Please copy each line below that contains the word "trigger".

[[ Dataset content open ]]

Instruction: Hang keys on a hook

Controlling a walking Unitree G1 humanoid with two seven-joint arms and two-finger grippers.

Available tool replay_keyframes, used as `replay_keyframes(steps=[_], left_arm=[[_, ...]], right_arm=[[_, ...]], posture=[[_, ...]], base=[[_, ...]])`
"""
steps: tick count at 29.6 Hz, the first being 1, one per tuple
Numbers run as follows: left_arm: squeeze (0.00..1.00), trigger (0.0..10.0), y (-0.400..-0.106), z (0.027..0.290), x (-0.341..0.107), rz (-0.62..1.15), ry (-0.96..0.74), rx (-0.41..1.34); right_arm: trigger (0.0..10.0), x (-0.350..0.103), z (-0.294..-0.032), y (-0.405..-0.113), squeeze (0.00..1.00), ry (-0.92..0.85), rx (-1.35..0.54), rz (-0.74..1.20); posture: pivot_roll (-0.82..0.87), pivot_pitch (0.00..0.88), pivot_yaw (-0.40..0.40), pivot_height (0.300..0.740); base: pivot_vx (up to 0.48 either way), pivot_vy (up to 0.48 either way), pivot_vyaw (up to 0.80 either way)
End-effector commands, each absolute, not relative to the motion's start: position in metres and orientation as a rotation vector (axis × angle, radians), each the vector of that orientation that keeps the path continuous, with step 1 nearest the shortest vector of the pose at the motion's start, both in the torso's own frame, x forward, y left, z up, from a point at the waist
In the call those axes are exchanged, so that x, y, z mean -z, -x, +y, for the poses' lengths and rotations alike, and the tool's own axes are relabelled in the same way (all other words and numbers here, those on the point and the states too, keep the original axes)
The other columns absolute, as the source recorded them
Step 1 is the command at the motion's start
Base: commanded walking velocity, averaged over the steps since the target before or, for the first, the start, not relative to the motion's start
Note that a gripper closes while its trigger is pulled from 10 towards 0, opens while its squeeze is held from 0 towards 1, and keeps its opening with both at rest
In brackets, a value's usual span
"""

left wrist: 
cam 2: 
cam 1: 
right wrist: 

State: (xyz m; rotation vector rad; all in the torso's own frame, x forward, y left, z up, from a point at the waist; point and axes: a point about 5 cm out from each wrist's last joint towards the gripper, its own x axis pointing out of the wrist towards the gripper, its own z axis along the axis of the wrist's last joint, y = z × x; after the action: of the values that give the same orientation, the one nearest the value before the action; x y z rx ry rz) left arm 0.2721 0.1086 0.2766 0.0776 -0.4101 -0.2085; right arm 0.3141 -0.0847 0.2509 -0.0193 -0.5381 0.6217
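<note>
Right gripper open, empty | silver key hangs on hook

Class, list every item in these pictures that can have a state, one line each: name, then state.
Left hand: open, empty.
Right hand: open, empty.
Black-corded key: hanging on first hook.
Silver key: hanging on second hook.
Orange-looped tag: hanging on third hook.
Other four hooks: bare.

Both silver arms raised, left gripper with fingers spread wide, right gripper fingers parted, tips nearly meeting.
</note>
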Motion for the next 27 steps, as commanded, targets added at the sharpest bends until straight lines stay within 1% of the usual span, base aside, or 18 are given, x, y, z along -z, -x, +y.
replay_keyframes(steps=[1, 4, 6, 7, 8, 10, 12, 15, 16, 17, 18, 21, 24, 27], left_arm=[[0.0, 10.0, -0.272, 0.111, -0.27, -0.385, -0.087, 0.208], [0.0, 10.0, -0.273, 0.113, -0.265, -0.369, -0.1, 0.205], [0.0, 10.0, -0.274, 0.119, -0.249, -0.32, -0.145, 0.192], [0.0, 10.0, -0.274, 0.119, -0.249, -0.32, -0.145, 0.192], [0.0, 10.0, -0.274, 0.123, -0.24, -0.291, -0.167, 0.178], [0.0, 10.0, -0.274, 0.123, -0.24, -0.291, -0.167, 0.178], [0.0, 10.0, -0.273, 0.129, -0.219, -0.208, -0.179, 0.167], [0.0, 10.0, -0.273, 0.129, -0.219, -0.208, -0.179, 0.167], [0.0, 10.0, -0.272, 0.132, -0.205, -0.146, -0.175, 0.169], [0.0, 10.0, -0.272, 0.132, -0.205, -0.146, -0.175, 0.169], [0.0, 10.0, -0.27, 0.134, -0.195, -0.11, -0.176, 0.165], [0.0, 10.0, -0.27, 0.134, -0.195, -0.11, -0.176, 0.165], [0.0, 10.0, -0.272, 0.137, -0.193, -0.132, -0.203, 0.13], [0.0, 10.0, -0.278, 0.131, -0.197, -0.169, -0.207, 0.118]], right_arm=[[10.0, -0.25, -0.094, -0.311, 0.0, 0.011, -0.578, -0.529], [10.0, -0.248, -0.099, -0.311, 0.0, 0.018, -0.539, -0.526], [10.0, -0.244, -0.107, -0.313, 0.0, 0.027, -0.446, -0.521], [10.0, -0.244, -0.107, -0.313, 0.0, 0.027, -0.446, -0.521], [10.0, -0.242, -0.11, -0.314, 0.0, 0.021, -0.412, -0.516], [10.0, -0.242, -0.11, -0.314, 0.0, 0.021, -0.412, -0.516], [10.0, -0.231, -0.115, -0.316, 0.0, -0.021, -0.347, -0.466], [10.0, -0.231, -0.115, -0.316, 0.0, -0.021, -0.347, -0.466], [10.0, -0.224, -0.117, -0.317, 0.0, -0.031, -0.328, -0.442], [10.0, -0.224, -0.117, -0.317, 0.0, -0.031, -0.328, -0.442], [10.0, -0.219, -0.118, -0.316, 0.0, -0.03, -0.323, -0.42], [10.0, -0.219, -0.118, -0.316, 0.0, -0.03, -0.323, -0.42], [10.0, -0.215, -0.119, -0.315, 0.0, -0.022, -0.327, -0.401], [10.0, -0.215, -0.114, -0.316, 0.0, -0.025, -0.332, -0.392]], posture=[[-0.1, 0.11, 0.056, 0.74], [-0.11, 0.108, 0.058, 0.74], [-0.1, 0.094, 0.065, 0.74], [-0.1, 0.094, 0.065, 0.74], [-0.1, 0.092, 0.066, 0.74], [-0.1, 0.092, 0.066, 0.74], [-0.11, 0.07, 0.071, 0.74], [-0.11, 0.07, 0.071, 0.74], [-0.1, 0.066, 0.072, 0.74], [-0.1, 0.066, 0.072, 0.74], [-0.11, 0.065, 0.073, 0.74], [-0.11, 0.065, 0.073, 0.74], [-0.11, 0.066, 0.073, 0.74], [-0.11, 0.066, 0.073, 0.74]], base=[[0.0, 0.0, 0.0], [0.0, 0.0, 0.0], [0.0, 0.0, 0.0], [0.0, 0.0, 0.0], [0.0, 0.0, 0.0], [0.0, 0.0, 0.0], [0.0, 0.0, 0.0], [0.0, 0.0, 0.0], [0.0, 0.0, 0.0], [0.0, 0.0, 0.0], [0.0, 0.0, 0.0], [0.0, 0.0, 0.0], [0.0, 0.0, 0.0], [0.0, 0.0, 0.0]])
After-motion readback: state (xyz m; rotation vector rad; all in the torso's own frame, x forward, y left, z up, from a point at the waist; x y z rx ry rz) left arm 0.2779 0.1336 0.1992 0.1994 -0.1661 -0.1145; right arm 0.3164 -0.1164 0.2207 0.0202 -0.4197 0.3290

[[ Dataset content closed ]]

§ **Expected answer**
Numbers run as follows: left_arm: squeeze (0.00..1.00), trigger (0.0..10.0), y (-0.400..-0.106), z (0.027..0.290), x (-0.341..0.107), rz (-0.62..1.15), ry (-0.96..0.74), rx (-0.41..1.34); right_arm: trigger (0.0..10.0), x (-0.350..0.103), z (-0.294..-0.032), y (-0.405..-0.113), squeeze (0.00..1.00), ry (-0.92..0.85), rx (-1.35..0.54), rz (-0.74..1.20); posture: pivot_roll (-0.82..0.87), pivot_pitch (0.00..0.88), pivot_yaw (-0.40..0.40), pivot_height (0.300..0.740); base: pivot_vx (up to 0.48 either way), pivot_vy (up to 0.48 either way), pivot_vyaw (up to 0.80 either way)
Note that a gripper closes while its trigger is pulled from 10 towards 0, opens while its squeeze is held from 0 towards 1, and keeps its opening with both at rest

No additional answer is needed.